■ Work to be completed: Using the records below, give again exactly the lines from the line that contains "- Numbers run" through the line that contains "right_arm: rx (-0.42", both ends included, and only those.

(Stored data)
[Start of Attachment]

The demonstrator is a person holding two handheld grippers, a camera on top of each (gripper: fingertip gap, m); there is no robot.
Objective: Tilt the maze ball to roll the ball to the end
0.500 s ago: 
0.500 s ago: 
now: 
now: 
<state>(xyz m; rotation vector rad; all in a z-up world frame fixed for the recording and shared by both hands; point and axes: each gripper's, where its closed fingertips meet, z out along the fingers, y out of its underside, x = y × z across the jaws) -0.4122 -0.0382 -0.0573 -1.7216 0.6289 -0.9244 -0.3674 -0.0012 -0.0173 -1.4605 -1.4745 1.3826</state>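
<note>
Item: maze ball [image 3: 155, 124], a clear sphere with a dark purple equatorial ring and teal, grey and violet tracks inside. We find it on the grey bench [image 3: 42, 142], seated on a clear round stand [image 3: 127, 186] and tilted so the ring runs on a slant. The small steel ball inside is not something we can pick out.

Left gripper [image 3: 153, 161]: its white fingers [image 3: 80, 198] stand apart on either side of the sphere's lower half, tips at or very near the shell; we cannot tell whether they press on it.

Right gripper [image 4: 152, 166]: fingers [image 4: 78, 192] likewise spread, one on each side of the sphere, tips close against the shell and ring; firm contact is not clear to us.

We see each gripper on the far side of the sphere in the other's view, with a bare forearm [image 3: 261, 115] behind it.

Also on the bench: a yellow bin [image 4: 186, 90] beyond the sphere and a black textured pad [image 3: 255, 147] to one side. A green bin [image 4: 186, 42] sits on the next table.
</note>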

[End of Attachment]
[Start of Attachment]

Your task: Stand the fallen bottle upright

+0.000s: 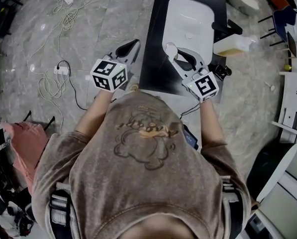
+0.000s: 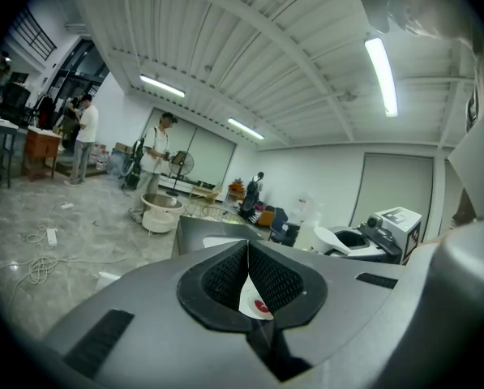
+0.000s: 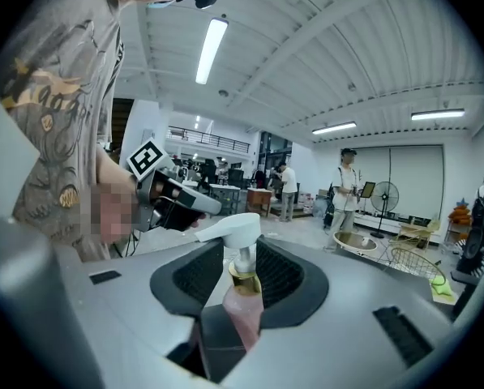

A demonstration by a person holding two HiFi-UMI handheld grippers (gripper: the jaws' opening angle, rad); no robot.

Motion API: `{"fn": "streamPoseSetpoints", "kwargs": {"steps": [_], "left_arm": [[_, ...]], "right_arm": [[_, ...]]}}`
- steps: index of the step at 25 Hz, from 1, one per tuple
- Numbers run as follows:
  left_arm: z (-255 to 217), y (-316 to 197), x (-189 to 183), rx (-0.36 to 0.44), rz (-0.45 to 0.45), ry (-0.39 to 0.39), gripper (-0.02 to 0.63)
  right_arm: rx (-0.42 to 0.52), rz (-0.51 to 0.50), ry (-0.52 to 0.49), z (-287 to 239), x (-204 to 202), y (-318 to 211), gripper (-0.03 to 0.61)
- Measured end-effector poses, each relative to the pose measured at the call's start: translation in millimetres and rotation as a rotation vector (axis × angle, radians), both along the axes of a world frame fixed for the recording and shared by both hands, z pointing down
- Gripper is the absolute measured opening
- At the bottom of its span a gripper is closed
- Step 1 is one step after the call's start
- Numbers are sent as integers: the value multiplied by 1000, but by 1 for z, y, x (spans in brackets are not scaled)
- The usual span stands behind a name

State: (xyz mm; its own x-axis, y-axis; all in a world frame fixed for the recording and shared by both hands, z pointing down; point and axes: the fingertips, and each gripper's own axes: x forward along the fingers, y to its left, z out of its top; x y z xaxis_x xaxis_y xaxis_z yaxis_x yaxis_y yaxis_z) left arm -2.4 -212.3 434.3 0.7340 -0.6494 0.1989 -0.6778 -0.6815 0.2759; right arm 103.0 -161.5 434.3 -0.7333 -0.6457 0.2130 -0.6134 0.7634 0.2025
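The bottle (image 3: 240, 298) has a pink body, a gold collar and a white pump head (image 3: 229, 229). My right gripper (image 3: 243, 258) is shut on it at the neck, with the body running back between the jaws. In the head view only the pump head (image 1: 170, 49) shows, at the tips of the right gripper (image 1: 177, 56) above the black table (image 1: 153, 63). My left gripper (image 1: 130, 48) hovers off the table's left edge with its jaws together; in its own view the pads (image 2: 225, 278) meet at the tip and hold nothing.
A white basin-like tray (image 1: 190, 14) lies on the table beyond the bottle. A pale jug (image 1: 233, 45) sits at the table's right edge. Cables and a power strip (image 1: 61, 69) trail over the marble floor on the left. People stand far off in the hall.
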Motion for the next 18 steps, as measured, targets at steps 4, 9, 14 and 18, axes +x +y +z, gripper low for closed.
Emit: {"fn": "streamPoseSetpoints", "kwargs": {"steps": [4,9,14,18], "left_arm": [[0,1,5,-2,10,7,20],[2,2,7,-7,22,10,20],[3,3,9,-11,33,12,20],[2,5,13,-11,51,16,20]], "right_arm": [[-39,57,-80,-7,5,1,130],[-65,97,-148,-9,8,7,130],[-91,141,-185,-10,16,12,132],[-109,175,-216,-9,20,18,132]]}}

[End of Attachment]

■ Solution:
- Numbers run as follows:
  left_arm: z (-255 to 217), y (-316 to 197), x (-189 to 183), rx (-0.36 to 0.44), rz (-0.45 to 0.45), ry (-0.39 to 0.39), gripper (-0.02 to 0.63)
  right_arm: rx (-0.42 to 0.52), rz (-0.51 to 0.50), ry (-0.52 to 0.49), z (-287 to 239), x (-204 to 202), y (-318 to 211), gripper (-0.03 to 0.61)

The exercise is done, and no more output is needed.